The trade-secrets community has awaited the follow-up decision to the long-running prosecution of former Korn/Ferry executive, David Nosal, based in part on the controversial Computer Fraud and Abuse Act. And with the Ninth Circuit's decision on July 5 in United States v. Nosal, the question remains whether we have answered any questions about the CFAA's potential reach.
Nosal I, a 2012 decision, was largely pro-employee and restricted the scope of the CFAA's most controversial provision - the so-called "exceeds authorized access" prong of Section 1030(a)(4). As a result of Nosal I, the consensus seems to be building that violations of use policies do not mean that a user exceeding his authorized access of a protected computer. In other words, it is not sufficient to base an (a)(4) claim on misuse.
But Nosal I did not address the other part of (a)(4). One cannot obtain anything of value out of a protected computer if he accesses a protected computer "without authorization." And that's where Nosal II squarely lands. The Ninth Circuit upheld Nosal's conviction on multiple CFAA claims under this aspect of (a)(4) under a fact paradigm that is well-known to trade-secret practitioners. Nosal and two ex-employees of Korn/Ferry obtained the password of a then-current Korn/Ferry employee to access a database containing valuable information on executive search candidates.
Was that access "without authorization" under (a)(4)? Yes, said a divided panel of the Ninth Circuit.
The case predictably has produced a lot of commentary, but the most essential read is Orin Kerr's lengthy analysis. The crux of the case hinged on whether it mattered that the current employee gave Nosal's co-conspirators the database password. The majority felt it crucial that Korn/Ferry said that the employee could not disseminate log-in credentials, while the dissenting judge examined whether the employee said yes when her former co-workers asked for the password.
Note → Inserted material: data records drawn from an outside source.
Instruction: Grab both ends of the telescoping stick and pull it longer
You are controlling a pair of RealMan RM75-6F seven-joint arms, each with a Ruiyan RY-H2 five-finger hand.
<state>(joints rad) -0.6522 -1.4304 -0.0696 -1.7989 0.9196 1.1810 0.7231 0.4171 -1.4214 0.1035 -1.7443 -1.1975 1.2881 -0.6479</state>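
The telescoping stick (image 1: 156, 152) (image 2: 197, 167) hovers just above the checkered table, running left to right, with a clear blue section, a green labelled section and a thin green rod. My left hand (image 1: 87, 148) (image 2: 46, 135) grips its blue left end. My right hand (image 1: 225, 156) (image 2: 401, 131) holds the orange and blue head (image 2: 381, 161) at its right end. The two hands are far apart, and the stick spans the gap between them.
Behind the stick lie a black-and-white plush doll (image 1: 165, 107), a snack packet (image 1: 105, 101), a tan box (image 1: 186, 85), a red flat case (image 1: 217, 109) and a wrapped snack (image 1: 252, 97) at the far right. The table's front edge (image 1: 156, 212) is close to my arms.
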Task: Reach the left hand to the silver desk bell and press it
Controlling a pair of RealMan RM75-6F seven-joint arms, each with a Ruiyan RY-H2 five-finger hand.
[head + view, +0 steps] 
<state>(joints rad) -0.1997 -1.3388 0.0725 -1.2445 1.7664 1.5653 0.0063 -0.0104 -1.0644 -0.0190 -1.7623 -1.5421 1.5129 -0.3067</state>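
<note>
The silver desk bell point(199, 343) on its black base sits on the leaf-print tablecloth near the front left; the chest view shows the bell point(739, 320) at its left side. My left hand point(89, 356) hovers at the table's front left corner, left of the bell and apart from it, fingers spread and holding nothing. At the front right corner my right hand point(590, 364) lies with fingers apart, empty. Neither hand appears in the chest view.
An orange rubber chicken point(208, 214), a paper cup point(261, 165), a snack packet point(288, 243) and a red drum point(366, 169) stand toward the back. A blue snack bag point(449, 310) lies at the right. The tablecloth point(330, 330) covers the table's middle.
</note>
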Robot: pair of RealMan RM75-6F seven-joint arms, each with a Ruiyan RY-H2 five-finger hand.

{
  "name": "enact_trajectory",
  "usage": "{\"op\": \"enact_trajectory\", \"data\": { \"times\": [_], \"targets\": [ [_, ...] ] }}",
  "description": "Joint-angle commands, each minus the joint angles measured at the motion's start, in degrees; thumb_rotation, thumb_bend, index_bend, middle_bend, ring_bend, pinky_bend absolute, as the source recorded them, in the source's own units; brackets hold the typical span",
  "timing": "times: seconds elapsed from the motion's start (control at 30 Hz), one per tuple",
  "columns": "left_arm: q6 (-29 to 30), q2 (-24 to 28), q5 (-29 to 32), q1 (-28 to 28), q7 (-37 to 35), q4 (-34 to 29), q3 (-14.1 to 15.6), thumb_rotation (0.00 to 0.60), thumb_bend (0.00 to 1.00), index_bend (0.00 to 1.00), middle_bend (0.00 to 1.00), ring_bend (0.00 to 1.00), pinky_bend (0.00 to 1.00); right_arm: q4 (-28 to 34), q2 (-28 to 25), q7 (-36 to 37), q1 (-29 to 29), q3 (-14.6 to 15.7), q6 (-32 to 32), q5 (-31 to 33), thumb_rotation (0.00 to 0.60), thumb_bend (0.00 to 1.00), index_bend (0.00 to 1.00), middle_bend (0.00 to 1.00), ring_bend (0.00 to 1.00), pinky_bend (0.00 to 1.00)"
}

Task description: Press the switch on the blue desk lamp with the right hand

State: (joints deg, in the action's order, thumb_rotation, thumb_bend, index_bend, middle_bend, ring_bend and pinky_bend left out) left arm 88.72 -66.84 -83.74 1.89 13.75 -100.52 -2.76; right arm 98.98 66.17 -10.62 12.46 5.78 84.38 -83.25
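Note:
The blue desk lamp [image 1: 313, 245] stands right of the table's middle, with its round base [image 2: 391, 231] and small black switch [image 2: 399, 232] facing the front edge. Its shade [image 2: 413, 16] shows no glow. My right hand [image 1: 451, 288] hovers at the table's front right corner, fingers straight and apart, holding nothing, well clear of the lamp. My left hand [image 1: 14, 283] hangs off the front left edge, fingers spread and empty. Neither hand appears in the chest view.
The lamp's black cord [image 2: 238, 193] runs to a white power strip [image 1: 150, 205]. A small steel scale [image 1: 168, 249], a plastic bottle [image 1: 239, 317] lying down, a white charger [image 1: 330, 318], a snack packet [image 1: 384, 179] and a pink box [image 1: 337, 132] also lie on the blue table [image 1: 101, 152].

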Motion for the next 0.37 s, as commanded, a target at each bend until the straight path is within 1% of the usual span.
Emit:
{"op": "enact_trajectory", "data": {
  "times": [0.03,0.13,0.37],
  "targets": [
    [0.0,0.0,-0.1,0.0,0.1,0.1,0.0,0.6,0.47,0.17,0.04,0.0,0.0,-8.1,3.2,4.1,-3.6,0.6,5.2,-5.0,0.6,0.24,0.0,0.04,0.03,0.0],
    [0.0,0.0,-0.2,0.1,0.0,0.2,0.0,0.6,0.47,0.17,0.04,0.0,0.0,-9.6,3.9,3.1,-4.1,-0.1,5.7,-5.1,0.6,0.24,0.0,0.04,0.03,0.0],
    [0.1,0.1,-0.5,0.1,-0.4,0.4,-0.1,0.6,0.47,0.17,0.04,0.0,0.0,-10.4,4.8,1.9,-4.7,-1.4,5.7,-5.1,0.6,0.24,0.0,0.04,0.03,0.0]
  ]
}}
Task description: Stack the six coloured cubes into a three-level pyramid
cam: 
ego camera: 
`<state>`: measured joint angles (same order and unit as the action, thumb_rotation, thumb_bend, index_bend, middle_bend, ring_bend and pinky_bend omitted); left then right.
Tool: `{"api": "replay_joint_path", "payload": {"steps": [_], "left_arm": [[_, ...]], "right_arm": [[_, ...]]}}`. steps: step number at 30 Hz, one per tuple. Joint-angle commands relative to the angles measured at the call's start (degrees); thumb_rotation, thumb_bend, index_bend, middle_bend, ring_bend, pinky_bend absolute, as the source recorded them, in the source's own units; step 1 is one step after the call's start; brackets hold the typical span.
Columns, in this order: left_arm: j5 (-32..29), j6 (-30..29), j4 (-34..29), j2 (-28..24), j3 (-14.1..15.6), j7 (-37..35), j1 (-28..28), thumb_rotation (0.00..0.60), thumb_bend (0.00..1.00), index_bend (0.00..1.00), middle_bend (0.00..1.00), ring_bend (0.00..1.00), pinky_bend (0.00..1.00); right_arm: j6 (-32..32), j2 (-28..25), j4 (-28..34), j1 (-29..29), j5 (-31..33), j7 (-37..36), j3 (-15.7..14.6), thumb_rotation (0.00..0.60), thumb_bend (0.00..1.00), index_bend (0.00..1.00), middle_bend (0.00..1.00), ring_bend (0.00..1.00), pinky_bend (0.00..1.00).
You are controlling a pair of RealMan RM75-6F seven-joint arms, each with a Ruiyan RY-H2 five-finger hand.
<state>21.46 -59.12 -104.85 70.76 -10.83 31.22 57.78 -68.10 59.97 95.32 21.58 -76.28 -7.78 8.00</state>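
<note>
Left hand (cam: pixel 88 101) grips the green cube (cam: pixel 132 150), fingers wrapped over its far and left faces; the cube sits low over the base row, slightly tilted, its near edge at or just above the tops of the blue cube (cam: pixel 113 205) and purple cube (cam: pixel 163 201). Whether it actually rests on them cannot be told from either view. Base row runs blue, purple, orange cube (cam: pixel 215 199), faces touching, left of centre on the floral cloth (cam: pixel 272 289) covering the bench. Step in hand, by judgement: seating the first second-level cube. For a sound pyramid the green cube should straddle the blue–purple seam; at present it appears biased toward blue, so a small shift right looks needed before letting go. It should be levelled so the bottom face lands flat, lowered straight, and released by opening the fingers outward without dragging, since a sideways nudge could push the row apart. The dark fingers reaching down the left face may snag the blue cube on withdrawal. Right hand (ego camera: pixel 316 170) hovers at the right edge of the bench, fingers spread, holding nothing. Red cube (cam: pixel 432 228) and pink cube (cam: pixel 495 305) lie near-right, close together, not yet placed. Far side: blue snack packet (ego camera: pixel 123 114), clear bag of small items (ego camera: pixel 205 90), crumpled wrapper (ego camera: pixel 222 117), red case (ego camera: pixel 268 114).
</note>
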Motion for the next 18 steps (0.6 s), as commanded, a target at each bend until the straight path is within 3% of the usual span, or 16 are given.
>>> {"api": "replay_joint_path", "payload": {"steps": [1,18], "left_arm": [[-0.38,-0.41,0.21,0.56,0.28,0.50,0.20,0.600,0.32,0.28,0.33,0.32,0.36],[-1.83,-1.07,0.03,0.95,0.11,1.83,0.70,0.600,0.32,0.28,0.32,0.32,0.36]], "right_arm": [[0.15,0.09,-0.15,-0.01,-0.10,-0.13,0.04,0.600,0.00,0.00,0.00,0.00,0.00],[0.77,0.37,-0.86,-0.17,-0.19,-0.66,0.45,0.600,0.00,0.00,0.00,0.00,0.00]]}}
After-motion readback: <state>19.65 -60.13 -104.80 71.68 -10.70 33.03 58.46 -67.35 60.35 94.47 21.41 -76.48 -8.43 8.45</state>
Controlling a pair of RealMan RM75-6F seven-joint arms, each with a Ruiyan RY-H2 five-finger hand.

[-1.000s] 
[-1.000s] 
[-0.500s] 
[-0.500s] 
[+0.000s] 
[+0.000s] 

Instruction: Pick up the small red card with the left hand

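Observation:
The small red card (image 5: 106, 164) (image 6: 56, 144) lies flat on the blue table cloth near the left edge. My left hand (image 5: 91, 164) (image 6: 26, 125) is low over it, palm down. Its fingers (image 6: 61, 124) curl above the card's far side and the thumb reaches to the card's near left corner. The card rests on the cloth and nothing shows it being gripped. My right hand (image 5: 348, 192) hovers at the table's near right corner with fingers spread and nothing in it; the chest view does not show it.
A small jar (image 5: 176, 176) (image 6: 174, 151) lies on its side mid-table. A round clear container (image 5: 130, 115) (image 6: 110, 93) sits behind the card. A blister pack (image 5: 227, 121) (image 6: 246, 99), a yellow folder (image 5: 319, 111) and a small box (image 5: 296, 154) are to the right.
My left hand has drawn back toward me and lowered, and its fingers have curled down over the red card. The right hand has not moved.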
I agree with Professor Kerr that the court reached the right result and that Nosal's accomplice liability conviction was appropriate. But as I read the dueling analyses before Kerr's cogent summary, it was quickly apparent that the case had the chance to be an extremely limited one. For starters, the case doesn't really seem to establish a rule for future application. As Judge Reinhardt notes in dissent, the holding seems to rely heavily on employment-related facts but the CFAA is not an employment law at all.
Professor Kerr then offers his take on where the case should have gone analytically and how the court could have bridged the two opinions. His take is that the password sharing in the context of the "without authorization" standard really should have embraced an "agency/non-agency" distinction. In other words, because Nosal's co-conspirators used the current employee's password for their own purposes, there was no agency relationship among them. Kerr's argument looks principally to the initial delegation of authority (in Nosal II, that would be the computer access granted from employer to employee) and then to the subsequent conduct and whether it's outside the agency of the initial account holder. This, Kerr argues, would solve the "parade of horribles" laid out by the dissent, which extrapolate innocuous conduct into federal crimes. And in Nosal II itself, it would establish why the employee's grant of her log-in credentials to the ex-employees was "without authorization" - they couldn't have had an agency relationship at that point.
The CFAA, of course, remains a controversial law. Its use in garden-variety employment disputes may be waning in light of the federal Defend Trade Secrets Act. But it is still a potent weapon. What is notable about the plight of David Nosal is that it's not all that far removed from many fact patterns we see in civil cases. The conduct at issue was brazen, to be sure. Still, it seems awfully arbitrary that he has endured criminal prosecution for conduct that many others like him never would face. And on that score, the dissenting opinion's cautionary tale about the influence that Korn/Ferry's firm was able to muster is worth a read in its own right.